Do you ever wonder if you make a difference? I do.

Some days I wonder if I am doing anything useful at all, adding value, doing any good …

Some days I just think … What’s the point?

I can spend the day meaning well and working hard … and then make that classical error of looking at the news, with its own brand of horror stories, or listening to people complain about their lot or watching as people pointedly ignore those they feel as unworthy of their time, or slipping into that negative mode.

And that’s when I wonder, because I do try to see the good in everyone and I do try to bring out the good in myself, and I know that I fail in that sometimes. Everyone does … we are all just human, after all.

I had that experience recently, when I spectacularly failed in bringing out the good in myself. I didn’t mean to … I never mean to … but it happened and in the process I hurt someone I love. Not for the first time and unfortunately, probably not the last. We do tend to hurt those closest to us the most – and the most often. At the same time we often hurt ourselves, which can make it harder to find the good and bring it out.

So here I was, having one of those times where I wondered whether I was useful at all in what I do. I mean, I spend a significant amount of my time working with others to build mentally healthy cultures, where people feel safe, protected, valued, loved … only to come home and promptly forget all that I have been talking about and working towards during the day.

Is this what is happening with the people we are training?

It is easy to sit in a course and discuss ways to improve mental health, but how does this translate in the real world?

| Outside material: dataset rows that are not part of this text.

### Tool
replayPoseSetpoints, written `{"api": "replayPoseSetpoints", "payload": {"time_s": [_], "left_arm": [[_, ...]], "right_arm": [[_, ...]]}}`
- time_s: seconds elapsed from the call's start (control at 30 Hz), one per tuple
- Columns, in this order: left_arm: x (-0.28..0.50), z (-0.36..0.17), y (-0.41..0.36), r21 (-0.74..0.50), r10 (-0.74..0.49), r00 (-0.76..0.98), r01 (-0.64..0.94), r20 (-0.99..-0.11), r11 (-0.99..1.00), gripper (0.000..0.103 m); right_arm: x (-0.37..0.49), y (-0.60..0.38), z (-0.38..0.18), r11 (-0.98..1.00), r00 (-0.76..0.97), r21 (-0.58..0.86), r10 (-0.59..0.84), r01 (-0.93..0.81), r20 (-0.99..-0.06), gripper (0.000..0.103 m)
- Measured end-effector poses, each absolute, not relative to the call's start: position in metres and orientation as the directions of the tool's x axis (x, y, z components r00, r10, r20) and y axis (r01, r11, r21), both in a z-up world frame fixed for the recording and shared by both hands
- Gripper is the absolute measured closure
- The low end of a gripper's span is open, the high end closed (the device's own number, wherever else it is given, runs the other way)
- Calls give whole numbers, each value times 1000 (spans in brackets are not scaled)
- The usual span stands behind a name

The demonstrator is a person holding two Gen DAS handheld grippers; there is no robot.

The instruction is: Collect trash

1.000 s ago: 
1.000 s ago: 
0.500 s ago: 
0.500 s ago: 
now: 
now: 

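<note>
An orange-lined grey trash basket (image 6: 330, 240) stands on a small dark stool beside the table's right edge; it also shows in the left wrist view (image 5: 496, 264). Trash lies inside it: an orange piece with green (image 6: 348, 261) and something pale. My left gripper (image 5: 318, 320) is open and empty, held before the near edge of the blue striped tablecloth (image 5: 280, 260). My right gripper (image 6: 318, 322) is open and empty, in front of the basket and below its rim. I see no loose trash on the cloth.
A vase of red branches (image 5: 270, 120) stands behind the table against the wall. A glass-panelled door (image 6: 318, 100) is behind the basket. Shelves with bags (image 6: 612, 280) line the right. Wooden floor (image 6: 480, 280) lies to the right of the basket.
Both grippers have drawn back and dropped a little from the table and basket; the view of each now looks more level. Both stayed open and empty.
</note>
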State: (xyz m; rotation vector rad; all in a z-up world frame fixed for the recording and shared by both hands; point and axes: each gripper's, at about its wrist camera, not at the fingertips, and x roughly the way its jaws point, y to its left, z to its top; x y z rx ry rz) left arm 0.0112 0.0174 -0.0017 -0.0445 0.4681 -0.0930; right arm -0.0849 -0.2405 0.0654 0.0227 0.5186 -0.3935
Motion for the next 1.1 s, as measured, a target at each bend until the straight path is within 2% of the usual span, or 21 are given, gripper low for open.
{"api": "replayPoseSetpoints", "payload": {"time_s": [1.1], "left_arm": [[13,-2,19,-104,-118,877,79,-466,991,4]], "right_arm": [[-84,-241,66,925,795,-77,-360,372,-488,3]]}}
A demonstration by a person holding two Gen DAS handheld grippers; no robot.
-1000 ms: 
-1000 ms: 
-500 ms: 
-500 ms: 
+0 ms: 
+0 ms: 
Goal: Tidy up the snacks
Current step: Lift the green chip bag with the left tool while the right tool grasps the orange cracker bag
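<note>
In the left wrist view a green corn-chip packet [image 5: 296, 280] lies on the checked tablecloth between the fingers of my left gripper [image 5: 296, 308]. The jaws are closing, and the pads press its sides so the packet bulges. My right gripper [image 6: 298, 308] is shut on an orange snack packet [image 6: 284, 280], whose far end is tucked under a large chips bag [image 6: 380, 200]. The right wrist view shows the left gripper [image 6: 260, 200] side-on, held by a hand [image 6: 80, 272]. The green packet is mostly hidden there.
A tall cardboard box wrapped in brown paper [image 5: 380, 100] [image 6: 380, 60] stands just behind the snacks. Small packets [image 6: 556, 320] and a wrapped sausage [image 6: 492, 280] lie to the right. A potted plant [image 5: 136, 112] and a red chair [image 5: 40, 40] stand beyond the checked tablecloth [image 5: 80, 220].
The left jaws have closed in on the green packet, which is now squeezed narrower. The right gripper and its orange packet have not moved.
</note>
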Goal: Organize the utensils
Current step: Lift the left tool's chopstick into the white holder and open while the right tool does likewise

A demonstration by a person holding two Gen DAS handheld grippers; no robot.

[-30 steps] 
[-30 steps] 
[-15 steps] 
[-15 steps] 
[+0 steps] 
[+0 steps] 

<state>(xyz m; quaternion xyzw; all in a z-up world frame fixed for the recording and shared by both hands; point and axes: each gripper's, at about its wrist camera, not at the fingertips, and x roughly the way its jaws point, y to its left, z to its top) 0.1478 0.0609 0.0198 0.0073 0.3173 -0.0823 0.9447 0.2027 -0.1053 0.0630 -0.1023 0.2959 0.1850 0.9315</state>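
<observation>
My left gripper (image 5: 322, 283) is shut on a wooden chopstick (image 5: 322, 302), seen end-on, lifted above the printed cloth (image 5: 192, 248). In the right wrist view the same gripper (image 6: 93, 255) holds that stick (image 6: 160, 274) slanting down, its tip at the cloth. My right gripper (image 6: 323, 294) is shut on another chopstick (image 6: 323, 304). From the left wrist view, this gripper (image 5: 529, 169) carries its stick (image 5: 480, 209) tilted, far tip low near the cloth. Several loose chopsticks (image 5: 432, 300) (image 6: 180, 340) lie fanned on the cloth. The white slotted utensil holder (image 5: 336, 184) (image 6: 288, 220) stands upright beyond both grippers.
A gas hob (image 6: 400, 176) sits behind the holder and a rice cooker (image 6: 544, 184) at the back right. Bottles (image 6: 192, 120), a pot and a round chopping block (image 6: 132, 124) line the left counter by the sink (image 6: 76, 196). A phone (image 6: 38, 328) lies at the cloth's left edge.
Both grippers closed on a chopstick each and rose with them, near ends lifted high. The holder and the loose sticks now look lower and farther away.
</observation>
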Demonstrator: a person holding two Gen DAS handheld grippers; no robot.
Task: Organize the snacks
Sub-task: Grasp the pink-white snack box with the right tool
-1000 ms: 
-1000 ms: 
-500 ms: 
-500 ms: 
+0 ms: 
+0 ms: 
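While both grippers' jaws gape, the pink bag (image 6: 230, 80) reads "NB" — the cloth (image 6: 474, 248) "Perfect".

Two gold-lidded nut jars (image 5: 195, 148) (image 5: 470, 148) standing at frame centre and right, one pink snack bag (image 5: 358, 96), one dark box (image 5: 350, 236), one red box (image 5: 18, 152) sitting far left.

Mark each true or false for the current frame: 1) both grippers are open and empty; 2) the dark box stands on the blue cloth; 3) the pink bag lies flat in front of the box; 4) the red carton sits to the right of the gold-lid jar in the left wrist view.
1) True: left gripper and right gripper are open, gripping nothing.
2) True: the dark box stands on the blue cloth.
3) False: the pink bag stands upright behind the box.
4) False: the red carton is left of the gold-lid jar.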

Luckily for me, I have been contacted by those that Mental Strides has worked with and it is always an uplifting, reaffirming experience. It also reminds me that I don’t know what happens when people leave the room, unless they tell me of course. To be honest, I also don’t know what is happening for some people in the room.

So getting an email or a phone call, or having a positive conversation with someone we have worked with, brings that reassurance that most of us crave.

Over the past few months this has happened quite a few times, with people letting me know how they have recognised someone was in trouble and have been able to help them. A work colleague not travelling well, a client having suicidal thoughts, a sister acting unusually, personal boundaries that are not in place. Each person has told me that through us, they have the built skills and confidence to make a difference to those closest to them.

Aaaah … this is why I do this. This is the value. This is the point.

As to my own circumstance? Well I know that whilst the good in me ebbs and flows, it is always there and, like all the other good in the world, it is making a difference.